Hi Scott,
Note: you forgot to copy the list in on your mail. I've not snipped any
of your comments, so others can read them.
On 10/01/2016 20:08, Scott Arciszewski wrote:
Hi Rowan,
(although in that case things will need to be very well documented - as a
non-expert, I would not know when to use seal() vs encrypt() vs aeadEncrypt()
for instance)
Of course.
However, some of the time the cryptography work people want to do is to
interact with other systems. These might require selection of specific
algorithms, which might not be the latest and greatest, but still need to be
implemented somewhere. It would be odd if I wanted to implement, say, OAuth
or XML-Sig, and there were no functions under \Php\Crypto\ to help me with
that.
I'm personally of the opinion that, should you need to integrate with
a specific protocol, you should also be provided a well-studied
library that does that for you by the people you're integrating with,
or otherwise by a cryptography expert in your employment.

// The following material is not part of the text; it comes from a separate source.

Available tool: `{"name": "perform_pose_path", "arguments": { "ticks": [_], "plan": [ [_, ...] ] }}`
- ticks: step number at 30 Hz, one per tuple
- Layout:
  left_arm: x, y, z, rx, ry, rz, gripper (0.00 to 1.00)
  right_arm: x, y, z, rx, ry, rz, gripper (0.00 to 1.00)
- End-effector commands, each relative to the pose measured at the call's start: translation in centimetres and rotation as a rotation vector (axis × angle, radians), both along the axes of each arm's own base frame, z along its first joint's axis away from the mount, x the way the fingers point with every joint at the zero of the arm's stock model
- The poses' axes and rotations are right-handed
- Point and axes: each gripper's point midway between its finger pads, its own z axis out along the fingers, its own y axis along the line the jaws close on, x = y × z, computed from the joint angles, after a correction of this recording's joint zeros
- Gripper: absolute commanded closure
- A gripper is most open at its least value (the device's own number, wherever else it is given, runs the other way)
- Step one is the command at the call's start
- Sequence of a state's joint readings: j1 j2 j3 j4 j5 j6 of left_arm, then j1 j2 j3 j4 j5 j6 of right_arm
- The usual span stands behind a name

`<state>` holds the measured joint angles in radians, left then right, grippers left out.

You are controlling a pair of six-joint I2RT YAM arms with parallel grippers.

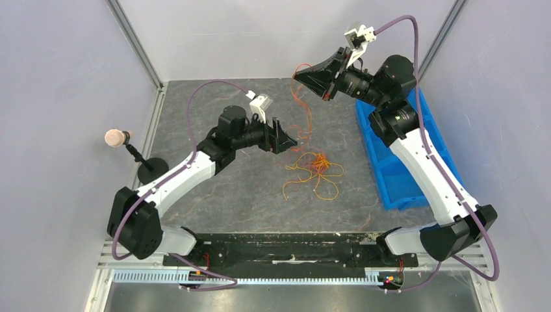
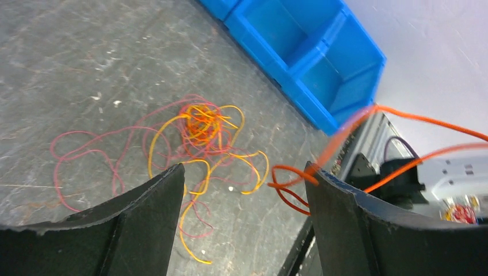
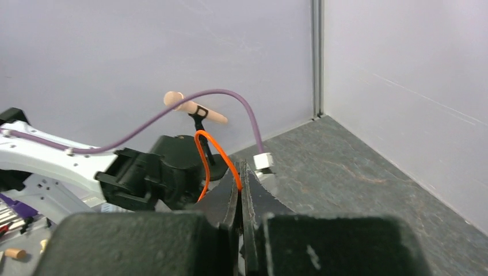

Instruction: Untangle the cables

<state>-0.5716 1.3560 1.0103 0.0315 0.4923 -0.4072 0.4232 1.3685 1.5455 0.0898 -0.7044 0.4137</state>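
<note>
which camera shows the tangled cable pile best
The left wrist view: the tangle sits close, its red, orange and yellow loops distinct. The top view shows it whole but small. The right wrist view misses it, showing only one orange cable pinched in the right gripper.

Light's soft and even, seems to come from overhead, so the table (image 1: pixel 247 195) shows barely any shadow and no glare. Top view is decently sharp. Left wrist view is rougher: the orange cable (image 2: pixel 345 129) near the lens smears into blur, and the white wall (image 2: pixel 437 46) looks washed out. In the right wrist view, its own fingers (image 3: pixel 144 241) are soft up close.
</note>
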Motion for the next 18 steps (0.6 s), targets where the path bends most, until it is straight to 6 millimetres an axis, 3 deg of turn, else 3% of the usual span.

But what primitives should those well-studied libraries be built on top
of? Should every such library have to be distributed as a C extension
(annoying for users), or implement low-level bit manipulation in PHP
(slow!)?
The idea of a "PDO-like" library would be to provide the building blocks
for those libraries to work with, so that they didn't have to either
reimplement all their own encryption primitives (surely a bad idea) or
force a dependency on a particular php extension (which is how mcrypt
has become such an albatross).
I wouldn't want to widen the scope here for this project to
incorporate whatever weird requirements other projects have (e.g.
Fernet, with its 0x80 header), because not every protocol is secure.
See also:
https://auth0.com/blog/2015/03/31/critical-vulnerabilities-in-json-web-token-libraries/
We shouldn't be accepting responsibility for other peoples' mistakes
here, we should instead aim to prevent them. By providing an
opinionated, conservative, and incredibly easy-to-use correctly
cryptography interface, we ensure that projects whose requirements are
"This needs to be encrypted" are easier for neophytes to get correct.

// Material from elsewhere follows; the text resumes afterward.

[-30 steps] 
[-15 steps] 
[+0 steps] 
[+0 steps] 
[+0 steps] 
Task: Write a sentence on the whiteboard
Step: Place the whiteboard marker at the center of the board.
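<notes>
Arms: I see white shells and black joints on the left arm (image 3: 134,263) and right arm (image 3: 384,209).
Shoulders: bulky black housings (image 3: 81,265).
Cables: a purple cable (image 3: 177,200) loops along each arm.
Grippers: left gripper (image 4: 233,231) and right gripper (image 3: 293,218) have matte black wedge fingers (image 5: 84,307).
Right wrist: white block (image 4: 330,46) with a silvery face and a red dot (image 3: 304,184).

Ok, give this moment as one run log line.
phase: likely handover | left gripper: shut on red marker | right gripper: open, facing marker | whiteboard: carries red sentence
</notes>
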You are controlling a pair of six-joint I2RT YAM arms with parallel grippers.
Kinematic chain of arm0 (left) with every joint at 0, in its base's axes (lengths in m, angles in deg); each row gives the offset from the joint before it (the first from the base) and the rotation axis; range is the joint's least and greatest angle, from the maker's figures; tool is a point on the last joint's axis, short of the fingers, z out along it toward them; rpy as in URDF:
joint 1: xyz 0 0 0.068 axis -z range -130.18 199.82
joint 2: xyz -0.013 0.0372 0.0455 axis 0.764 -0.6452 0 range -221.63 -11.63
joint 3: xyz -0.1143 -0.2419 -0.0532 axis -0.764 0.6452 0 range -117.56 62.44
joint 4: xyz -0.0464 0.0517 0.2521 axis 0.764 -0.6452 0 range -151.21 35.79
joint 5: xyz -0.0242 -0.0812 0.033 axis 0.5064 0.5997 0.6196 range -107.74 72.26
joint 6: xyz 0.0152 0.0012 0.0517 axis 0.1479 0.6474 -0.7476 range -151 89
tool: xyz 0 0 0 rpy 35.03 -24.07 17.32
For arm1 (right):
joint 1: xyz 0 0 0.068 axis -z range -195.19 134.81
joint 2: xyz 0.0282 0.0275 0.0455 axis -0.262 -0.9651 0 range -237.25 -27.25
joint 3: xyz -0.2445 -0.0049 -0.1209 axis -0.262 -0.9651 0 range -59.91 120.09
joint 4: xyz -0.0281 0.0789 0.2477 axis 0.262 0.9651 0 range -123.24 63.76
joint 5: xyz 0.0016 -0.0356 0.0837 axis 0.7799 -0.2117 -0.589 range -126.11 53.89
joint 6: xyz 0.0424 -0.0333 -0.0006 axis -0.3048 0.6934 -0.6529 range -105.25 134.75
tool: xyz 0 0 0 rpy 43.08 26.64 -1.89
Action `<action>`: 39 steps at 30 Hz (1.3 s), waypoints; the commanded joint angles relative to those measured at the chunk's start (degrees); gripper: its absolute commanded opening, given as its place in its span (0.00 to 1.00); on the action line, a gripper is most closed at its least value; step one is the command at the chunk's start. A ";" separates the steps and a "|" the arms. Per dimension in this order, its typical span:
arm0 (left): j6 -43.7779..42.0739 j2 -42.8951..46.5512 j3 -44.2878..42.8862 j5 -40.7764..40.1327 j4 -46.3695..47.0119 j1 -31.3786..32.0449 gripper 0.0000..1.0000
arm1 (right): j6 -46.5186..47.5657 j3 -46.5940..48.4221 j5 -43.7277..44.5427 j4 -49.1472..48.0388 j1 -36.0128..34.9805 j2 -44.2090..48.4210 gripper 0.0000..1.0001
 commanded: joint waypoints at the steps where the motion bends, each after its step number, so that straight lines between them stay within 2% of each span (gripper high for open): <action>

Also, newer protocols can be constructed atop what we provide.
In that case, I think this needs to be clearer in the proposal, and even
in the name of the extension. Maybe "SimpleCrypto", like "SimpleXML", if
that's not already taken?
Essentially, this is not a library for doing arbitrary encryption, it is
a particular toolkit with its own serialization formats, methods of
operation, etc. It's actually a step higher-level than the abstractions
other people have been talking about, and could be built on top of it:
libsodium (C library) -> pco_sodium (PHP Crypto Objects driver) -> PCO
(framework abstracting crypto implementations) -> SimpleCrypto ("an
opinionated, conservative, and incredibly easy-to-use correctly
cryptography interface").
Ultimately, one of my broader goals is to develop compatibility
interfaces for other languages (in particular: Node.js, Java, C#,
Python, and Ruby) once we have something in place, to promote
interoperability. (These other libraries would be either MIT, WTFPL,
or CC0 licensed by the way.)
This is another good reason to give the extension a snappy name - if you
got your way and this extension lived in the \Crpytography namespace,
how would you signal that a particular Node.js library was intended to
interact with it?
Regards,
--
Rowan Collins
[IMSoP]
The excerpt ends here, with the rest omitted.